Craving "forbidden" holiday fare? Serve up reduced-fat cheese at your next holiday do!

Image: Clipart.com

From high-cal drinks to fat-laden desserts, it seems so many holiday foods are "forbidden" if you want to maintain your weight. But the fact is, a few of those forbidden foods aren't as fattening as you think, and some bring nutritional benefits we all need! So, if you are tired of hearing about what you should say "no" to, here are four holiday foods you should eat:

Cheese, please!
Lower-fat cheese offerings have improved greatly over the last few years. Many reduced-fat and fat-free varieties that taste good and won't wreck your calorie budget are now available at most grocers. The fat content of these diet-friendly cheeses has been reduced anywhere from 25 to 100% from their original full-fat counterparts, but they still provide plenty of calcium and help to curb your appetite.

Go nuts!
Research shows that enjoying nuts with heart-healthy fats such as walnuts and pecans -- instead of foods high in saturated fat like fried snacks -- at least three times a week could help lower cholesterol.

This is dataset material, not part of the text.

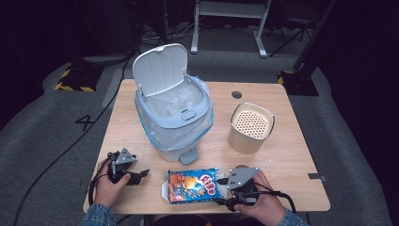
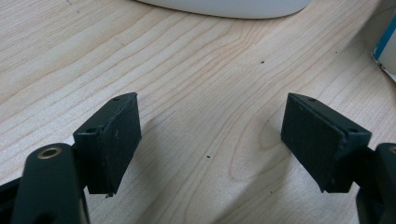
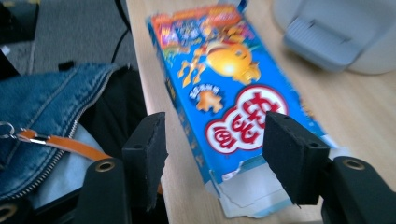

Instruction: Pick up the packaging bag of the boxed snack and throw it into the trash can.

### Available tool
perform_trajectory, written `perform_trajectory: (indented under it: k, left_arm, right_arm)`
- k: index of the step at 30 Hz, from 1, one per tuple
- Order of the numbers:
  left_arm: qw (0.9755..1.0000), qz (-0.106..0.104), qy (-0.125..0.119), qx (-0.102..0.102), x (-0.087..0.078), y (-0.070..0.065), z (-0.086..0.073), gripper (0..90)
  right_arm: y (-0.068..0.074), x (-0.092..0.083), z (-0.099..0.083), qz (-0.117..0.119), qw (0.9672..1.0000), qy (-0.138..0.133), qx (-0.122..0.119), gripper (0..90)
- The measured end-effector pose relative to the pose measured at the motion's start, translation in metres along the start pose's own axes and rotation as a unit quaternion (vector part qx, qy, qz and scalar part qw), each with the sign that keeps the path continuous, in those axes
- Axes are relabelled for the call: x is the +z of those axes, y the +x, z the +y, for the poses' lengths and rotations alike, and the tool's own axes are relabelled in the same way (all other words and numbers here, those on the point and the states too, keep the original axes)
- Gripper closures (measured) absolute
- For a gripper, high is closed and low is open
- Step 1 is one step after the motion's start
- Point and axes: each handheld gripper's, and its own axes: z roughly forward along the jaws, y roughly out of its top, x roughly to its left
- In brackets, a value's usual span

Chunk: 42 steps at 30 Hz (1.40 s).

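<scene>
Now I am holding my right claw (image 1: pixel 225 192) low at the near edge of the table (image 1: pixel 291 160), hand wrapped round its body, pointing left across the table towards the snack box (image 1: pixel 192 185). My left claw (image 1: pixel 141 176) is resting near the table's left corner, released, jaws standing wide over bare wood. Wood-grain table is sitting on grey carpet in a dark room; an open-lidded pedal bin (image 1: pixel 173 113) with a plastic liner is standing at the middle, a cream perforated-top container (image 1: pixel 251 128) to its right. The blue box is lying flat along the near edge, in front of the bin's pedal. My right claw is released too, its pads straddling the box's torn end (image 3: pixel 247 189) without pressing on it.
</scene>
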Motion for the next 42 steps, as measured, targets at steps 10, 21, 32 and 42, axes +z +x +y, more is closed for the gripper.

Nuts contain potassium and vitamin E as well as protein and fiber, both of which can help you feel satisfied and prevent overeating.

Pig out.
Remember those commercials that called pork "the other white meat"? Well, that's due to the fact that pork is a lot leaner these days -- 30% leaner to be exact. Pork tenderloin, for instance, is comparable to skinless chicken in fat and calorie content (it has just one more gram of fat per serving); choose loin since it is the leanest cut available, and broil or roast it.

Pump-kin it up.
While pie can't really be chalked up as a health food, when you compare pumpkin pie's nutritional stats to other typical holiday desserts, it's a real calorie bargain with benefits to boot -- pumpkin provides fiber, beta-carotene and vitamins C and E. It has fewer than half the calories of a serving of pecan pie; save even more calories by opting for a crustless version.